I would add that since science has demonstrated that a pre-born child is human, and since all human beings have transcendent value, it follows that taking the life of an innocent human being through abortion is unthinkable. Remember when this is debated on television that you, as a Christian, ought to be armed with the ammunition, because the questions are now coming up, they're being dealt with, they're being discussed, and you shouldn't be in the dark. You should know you didn't come from an embryo - you once were an embryo, and that, my friends, makes all the difference in the world. So we should be listening to these debates with Christian ears, Ears of Christians in an age of scientific enlightenment, the ears of Christians who know how to take these kinds of issues and use them as springboards or opportunities for communicating a Christian worldview. We should to this with power and passion because we're talking about life. The life issues are significant. Are they the only issues? No. But they are significant.

In fairness, I could have reported Senator Clinton's remarks, because she deals with the life issue as well. Or we could play John McCain's remarks. The point isn't to isolate a politician but to point out the ghastly reality that these people are getting a pass when they are standing for some of the most ghastly things imaginable in human civilization. Partial birth abortion is unthinkable. Even if you think it's okay to terminate a zygote, the very notion of terminating a child that's just about to emerge into a world that God created for them is unthinkable. It's simply ghastly and it should never be permitted in a civilized society. At least that's one issue we've made some progress on in the last eight years. We didn't make much progress on the life issues but that's one place where we made progress, and yet Obama is still in a backward condition on this particular issue.

2 comments:

Anonymous said...

Hank, I appreciate such a thoughtful article based in what should be obvious. Life begins at conception. Any other conclusion is intellectually dishonest.

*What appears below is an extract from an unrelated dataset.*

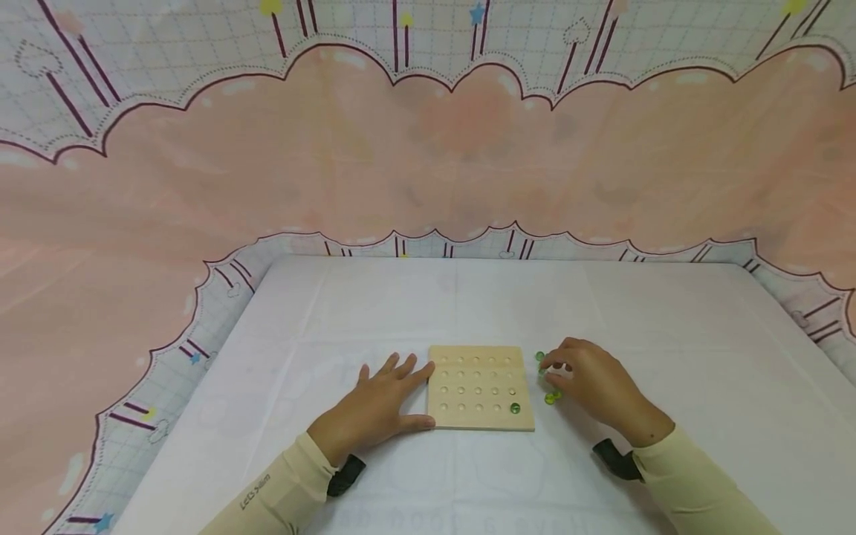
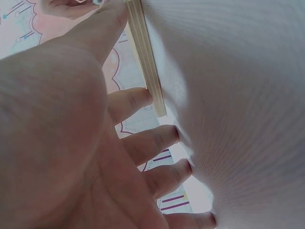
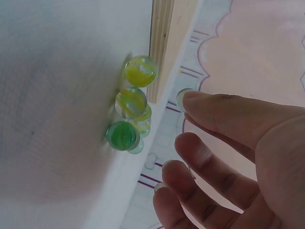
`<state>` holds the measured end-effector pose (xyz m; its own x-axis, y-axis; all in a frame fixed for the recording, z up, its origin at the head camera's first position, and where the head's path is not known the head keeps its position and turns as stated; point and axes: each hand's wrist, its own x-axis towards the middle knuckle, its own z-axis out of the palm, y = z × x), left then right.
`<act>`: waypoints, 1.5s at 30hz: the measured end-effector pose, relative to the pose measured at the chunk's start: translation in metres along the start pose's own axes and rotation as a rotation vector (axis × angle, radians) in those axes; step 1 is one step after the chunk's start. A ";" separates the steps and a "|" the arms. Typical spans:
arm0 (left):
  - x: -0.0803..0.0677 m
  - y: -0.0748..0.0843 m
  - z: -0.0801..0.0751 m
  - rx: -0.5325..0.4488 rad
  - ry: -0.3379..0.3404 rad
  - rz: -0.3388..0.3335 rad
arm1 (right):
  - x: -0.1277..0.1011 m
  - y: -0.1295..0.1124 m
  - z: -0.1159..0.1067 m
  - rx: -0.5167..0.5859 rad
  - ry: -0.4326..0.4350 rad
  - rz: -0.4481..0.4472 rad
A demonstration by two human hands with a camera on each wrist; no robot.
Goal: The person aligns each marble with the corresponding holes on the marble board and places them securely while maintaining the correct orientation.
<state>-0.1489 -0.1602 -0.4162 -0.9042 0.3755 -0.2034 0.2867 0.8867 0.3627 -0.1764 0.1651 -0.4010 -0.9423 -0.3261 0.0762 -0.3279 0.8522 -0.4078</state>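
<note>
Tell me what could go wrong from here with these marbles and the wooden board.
The loose marbles lie bunched on the smooth white cloth beside the wooden board; a nudge from the right hand could send them rolling. The left hand only lies flat against the board's edge, so the board might slide if bumped. The one green marble seated in a corner hole could then jump out.
</note>
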 end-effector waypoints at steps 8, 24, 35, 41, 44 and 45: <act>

However, I do wonder why you didn't go into detail about what Hilary Clinton said. I know you said you were trying to make a point, but I am concerned that the black candidate is singled out in your post. James Dobson recently went on at length about his objections to Barack Obama's comments about religion and politics. However, Dobson also glossed over some of the negative aspects of McCain's political views. While I do not think neither you nor Dobson are racists, I do wonder why white Christian men seem to single out the black candidate when white candidates have troubling political views. I think that both you and Dobson grew up in the era when blacks had to use separate facilities and segregation of the races was the norm. So, I fear that you both may have a sub-conscious need to point out the deficiences of a black candidate, especially one who is so close to the White House. I say this as respectfully as I can, but I fear that I will continue to see white conservatives with a platform as visible as you and Dobson's continue to unduly call out Obama's drawbacks and gloss over that of McCain.

tony said...

Actually, it is not correct to say biological life begins at conception, and by biological life I mean the scientific definition of life you refer to when you speak of metabolism etc in your post. The haploid phase of the human life cycle (egg and sperm) is of course just as biologically alive as the diploid (zygote, baby, person like you or I). It is generally hypothesized that life began just once- that is what the molecular evidence suggests anyways - such that all living creatures are connected by a necessarily continuous living chain of common descent from a single ancestor. Of course, if you want to define conception as the origin of a human spirit that is your business - but leave the pretensions to science out of it please.